Me, I'll take a sampling for now, in this follow-up album of Zeal Monachorum. It features four tracks, the opener lasting over twenty-four minutes long, the rest hovering around the sixteen minute mark. It honestly doesn't come across that way though, more like a disconnected assemblage of experimental sounds, bleepy passages, oscillating synths, and all manner of eggheaded ideas coming and going. If they'd broken everything up into individual tracks, however, you'd be looking at around a dozen pieces of conceptual art-music, some of which you might skip if given the option. Plank & Ishq ain't having any of your picky-nicky notions of music consumption though. You're gonna' take all their meandering audible activities, from the broken snippets of dialog, to the chirping electronics, to the soothing pad drone, to the languid bell tones, to the wobbly Moog – and that's all just in Church Of The Cross Modulation! Okay, not the dialog bits, those are in other tracks.

I suppose there are loose themes tying each track together. Zeal Monachorum Moonships mostly has sci-fi modulating sounds, every so often broken up by dubby, flowy synth-pad passages – it's like Plank and Ishq are taking turns with the assorted gear. Oxenham Space Locator maintains the Berlin-School modulating fun for much of its duration, save a bleep-ambient coda towards the end. Devonschire Oscillations treads closest to something like ambient techno, though the added guitar-synth tones keeping things on that '70s vibe.

Zeal Monachorum does have nifty portions throughout, but like the krautrock Plank & Ishq are drawing influence from, demands your undivided attention to get much out of it. Fortunately, you'll get plenty opportunities to do so, as the two have launched a new label exclusively exploring such music, called Zeit.

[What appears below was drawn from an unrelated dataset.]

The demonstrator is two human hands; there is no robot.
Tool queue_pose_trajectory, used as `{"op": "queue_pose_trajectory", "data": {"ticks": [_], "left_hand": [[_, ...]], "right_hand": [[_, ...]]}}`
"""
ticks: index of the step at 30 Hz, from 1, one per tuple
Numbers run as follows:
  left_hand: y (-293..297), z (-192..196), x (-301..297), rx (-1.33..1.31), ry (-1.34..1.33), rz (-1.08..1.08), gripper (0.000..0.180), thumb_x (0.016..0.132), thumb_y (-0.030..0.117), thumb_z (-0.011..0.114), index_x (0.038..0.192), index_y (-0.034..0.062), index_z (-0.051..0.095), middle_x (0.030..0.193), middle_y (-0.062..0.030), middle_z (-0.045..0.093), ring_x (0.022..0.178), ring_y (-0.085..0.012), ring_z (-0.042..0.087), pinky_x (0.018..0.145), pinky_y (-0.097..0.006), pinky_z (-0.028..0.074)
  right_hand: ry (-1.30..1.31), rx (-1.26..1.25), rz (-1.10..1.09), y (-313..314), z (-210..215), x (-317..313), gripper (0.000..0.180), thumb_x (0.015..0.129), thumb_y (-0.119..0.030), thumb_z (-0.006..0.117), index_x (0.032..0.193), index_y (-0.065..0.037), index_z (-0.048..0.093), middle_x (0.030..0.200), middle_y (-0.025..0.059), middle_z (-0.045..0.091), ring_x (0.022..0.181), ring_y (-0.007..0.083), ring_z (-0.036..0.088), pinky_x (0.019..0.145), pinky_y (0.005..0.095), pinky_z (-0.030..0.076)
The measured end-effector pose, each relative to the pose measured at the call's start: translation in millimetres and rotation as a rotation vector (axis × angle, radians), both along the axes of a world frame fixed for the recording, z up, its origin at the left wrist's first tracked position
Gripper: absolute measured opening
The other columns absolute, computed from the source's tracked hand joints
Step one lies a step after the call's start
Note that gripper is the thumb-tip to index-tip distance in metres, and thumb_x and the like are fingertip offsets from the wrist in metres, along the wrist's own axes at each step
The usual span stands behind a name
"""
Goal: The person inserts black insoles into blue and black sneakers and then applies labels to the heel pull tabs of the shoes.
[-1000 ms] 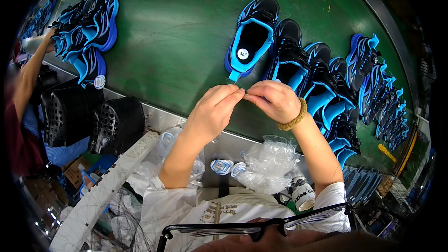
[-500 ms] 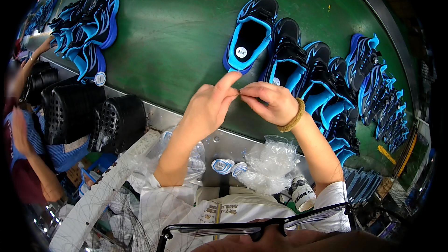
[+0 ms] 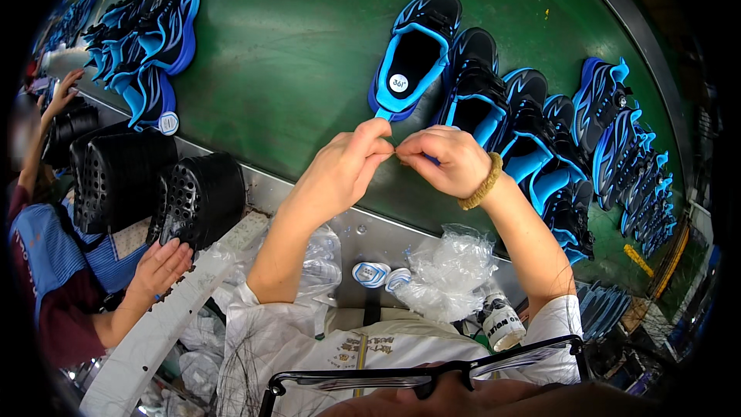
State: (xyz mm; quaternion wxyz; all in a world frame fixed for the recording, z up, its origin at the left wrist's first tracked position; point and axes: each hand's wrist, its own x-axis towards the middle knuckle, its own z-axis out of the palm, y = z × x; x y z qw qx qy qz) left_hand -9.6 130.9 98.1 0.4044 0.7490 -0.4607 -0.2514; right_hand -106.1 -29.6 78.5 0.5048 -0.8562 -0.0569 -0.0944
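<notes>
My left hand (image 3: 343,170) is closed in a pinch just below the heel of a black and blue sneaker (image 3: 421,46). Fingertip to fingertip with it, my right hand (image 3: 448,158) pinches too, a brown band round its wrist. Whatever lies between the fingertips is too small to make out. The sneaker's light blue heel loop (image 3: 384,114) shows right above my left fingers. A second sneaker (image 3: 476,69) stands close beside the first, just beyond my right hand.
More sneakers (image 3: 617,123) line the green table (image 3: 293,69) on the right, and another group (image 3: 166,38) lies at left. Clear plastic wrap (image 3: 451,270) and white-blue oval tags (image 3: 370,273) lie near me. A co-worker's hand (image 3: 160,269) is by black perforated blocks (image 3: 197,197).
My left index finger, stretched toward the heel before, is now curled in, and the heel loop shows. At left, the co-worker's nearer hand has moved right, to a black block.
</notes>
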Motion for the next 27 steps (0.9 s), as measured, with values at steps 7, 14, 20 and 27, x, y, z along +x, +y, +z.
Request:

That word sounds familiar, somehow.

Wednesday, March 14, 2018

Hide And Sequence - You Should Have Destroyed

Werkstatt Recordings: 2015

I want to see this movie. That is what Hide And Sequence really wants to make, right? The artwork for this remix EP is far too lush for any ol' collection of alternate takes. His other releases suggest a narrative of sorts, the usual cyberpunk tale of androids coming to grips with their humanity or overthrowing their oppressive existence (y'know, that ol' chestnut), but, mang', just look at that art! Even without hearing a single synth note or space pad or vocoder lyric, you have an entire six book epic worked out in your head, don't you. Sure, synthwave is replete with such iconography, but something about this one pushes things to another level, beyond what's required to grab your attention (ie: '80s cars, neon colours, sci-fi spaceships). There's a saga to be told by this lone figure in a digital wasteland, and damn don't I want to discover it.

Lord Discogs doesn't have much information regarding Hide And Sequence, this EP his lone entry, plus a few, scattered compilation contributions. It's kinda' maddening just how behind the ball The Lord That Knows All is when it comes to synthwave releases. Like, I get it, it's a scene that's overflowing with amateurs, one-offs and bedroom producers self-releasing their stuff through Soundcloud and Bandcamp. It's difficult keeping up with it all, not to mention has more of a younger following compared to the median age of Discoggian contributors – this scene would rather chronicle their music collecting through outlets like Reddit rather than a record database. Maybe it'll all find its way to Discogs too, but Yet Another Synthwave Track doesn't seem to have as much entry priority as all those Detroit techno white labels.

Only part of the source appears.